Transcribe the entries below exactly.

_Listed entries_.
------
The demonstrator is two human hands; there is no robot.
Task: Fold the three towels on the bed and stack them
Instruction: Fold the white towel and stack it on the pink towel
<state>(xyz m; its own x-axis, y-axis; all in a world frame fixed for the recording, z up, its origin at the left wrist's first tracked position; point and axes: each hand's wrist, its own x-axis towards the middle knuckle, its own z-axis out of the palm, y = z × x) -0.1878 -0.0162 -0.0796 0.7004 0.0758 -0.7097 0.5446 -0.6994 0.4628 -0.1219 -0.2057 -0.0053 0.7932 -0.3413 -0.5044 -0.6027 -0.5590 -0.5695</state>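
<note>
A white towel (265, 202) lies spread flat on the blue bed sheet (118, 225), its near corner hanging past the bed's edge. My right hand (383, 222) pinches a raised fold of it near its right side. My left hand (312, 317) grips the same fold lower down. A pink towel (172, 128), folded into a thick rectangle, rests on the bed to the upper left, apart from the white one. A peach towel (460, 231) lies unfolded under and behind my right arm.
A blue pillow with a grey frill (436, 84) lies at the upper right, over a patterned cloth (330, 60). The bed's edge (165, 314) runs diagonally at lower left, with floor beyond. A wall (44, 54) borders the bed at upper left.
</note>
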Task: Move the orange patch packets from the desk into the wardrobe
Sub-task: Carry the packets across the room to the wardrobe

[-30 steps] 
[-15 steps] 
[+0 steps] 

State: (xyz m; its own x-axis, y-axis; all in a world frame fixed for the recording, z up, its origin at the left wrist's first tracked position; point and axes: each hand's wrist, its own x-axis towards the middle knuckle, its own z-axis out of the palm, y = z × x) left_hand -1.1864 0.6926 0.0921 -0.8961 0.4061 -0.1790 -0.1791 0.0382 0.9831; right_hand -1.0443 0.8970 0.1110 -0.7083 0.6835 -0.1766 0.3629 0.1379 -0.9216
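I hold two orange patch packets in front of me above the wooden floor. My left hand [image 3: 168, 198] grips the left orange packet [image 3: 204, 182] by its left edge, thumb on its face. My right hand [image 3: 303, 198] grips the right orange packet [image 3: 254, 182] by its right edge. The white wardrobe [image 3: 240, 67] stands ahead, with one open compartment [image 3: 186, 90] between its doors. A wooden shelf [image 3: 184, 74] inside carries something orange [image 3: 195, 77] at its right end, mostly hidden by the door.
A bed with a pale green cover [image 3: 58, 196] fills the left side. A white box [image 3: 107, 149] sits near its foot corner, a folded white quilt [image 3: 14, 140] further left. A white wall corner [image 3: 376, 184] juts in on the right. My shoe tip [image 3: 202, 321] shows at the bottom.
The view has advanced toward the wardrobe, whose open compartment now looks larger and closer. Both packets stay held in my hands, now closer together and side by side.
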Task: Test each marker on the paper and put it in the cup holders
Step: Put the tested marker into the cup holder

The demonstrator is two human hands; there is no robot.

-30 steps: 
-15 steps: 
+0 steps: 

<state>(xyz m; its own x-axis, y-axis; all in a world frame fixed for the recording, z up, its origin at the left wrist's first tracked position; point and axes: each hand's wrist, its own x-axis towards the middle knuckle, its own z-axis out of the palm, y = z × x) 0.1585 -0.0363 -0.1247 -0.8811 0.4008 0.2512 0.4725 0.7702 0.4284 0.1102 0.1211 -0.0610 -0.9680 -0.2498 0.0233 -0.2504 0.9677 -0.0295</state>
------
_Task answer_.
The demonstrator is two human hands; there is no robot.
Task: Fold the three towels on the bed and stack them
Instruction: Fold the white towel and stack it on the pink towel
<state>(xyz m; its own x-axis, y-axis; all in a world frame fixed for the recording, z up, its origin at the left wrist's first tracked position; point and axes: each hand's wrist, its own x-axis towards the middle knuckle, its own z-axis out of the palm, y = z × x) -0.1878 -0.0162 -0.0796 0.7004 0.0758 -0.7097 0.5446 -0.6994 0.4628 -0.1219 -0.2057 -0.0053 0.7932 -0.3413 -0.5044 -0.6027 -0.5590 -0.5695</state>
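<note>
A white towel (265, 202) lies spread flat on the blue bed sheet (118, 225), its near corner hanging past the bed's edge. My right hand (383, 222) pinches a raised fold of it near its right side. My left hand (312, 317) grips the same fold lower down. A pink towel (172, 128), folded into a thick rectangle, rests on the bed to the upper left, apart from the white one. A peach towel (460, 231) lies unfolded under and behind my right arm.
A blue pillow with a grey frill (436, 84) lies at the upper right, over a patterned cloth (330, 60). The bed's edge (165, 314) runs diagonally at lower left, with floor beyond. A wall (44, 54) borders the bed at upper left.
</note>
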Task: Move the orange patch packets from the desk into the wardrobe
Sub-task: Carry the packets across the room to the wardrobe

[-30 steps] 
[-15 steps] 
[+0 steps] 

State: (xyz m; its own x-axis, y-axis; all in a world frame fixed for the recording, z up, its origin at the left wrist's first tracked position; point and axes: each hand's wrist, its own x-axis towards the middle knuckle, its own z-axis out of the palm, y = z × x) left_hand -1.1864 0.6926 0.0921 -0.8961 0.4061 -0.1790 -0.1791 0.0382 0.9831; right_hand -1.0443 0.8970 0.1110 -0.7083 0.6835 -0.1766 0.3629 0.1379 -0.9216
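I hold two orange patch packets in front of me above the wooden floor. My left hand [image 3: 168, 198] grips the left orange packet [image 3: 204, 182] by its left edge, thumb on its face. My right hand [image 3: 303, 198] grips the right orange packet [image 3: 254, 182] by its right edge. The white wardrobe [image 3: 240, 67] stands ahead, with one open compartment [image 3: 186, 90] between its doors. A wooden shelf [image 3: 184, 74] inside carries something orange [image 3: 195, 77] at its right end, mostly hidden by the door.
A bed with a pale green cover [image 3: 58, 196] fills the left side. A white box [image 3: 107, 149] sits near its foot corner, a folded white quilt [image 3: 14, 140] further left. A white wall corner [image 3: 376, 184] juts in on the right. My shoe tip [image 3: 202, 321] shows at the bottom.
The view has advanced toward the wardrobe, whose open compartment now looks larger and closer. Both packets stay held in my hands, now closer together and side by side.
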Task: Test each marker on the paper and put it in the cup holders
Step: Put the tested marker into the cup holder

The demonstrator is two human hands; there is no robot.

-30 steps: 
-15 steps: 
+0 steps: 

<state>(xyz m; its own x-axis, y-axis; all in a world frame fixed for the recording, z up, its origin at the left wrist's first tracked position; point and axes: each hand's wrist, its own x-axis towards the middle knuckle, its own z-axis out of the palm, y = z × x) 0.1585 -0.0363 -0.1247 -0.8811 0.4008 0.2512 0.4725 0.7702 0.4284 0.1102 0.1211 -0.0610 -0.9680 -0.2498 0.0233 -0.2504 0.9677 -0.0295</state>

The output is complete, and nothing more is needed.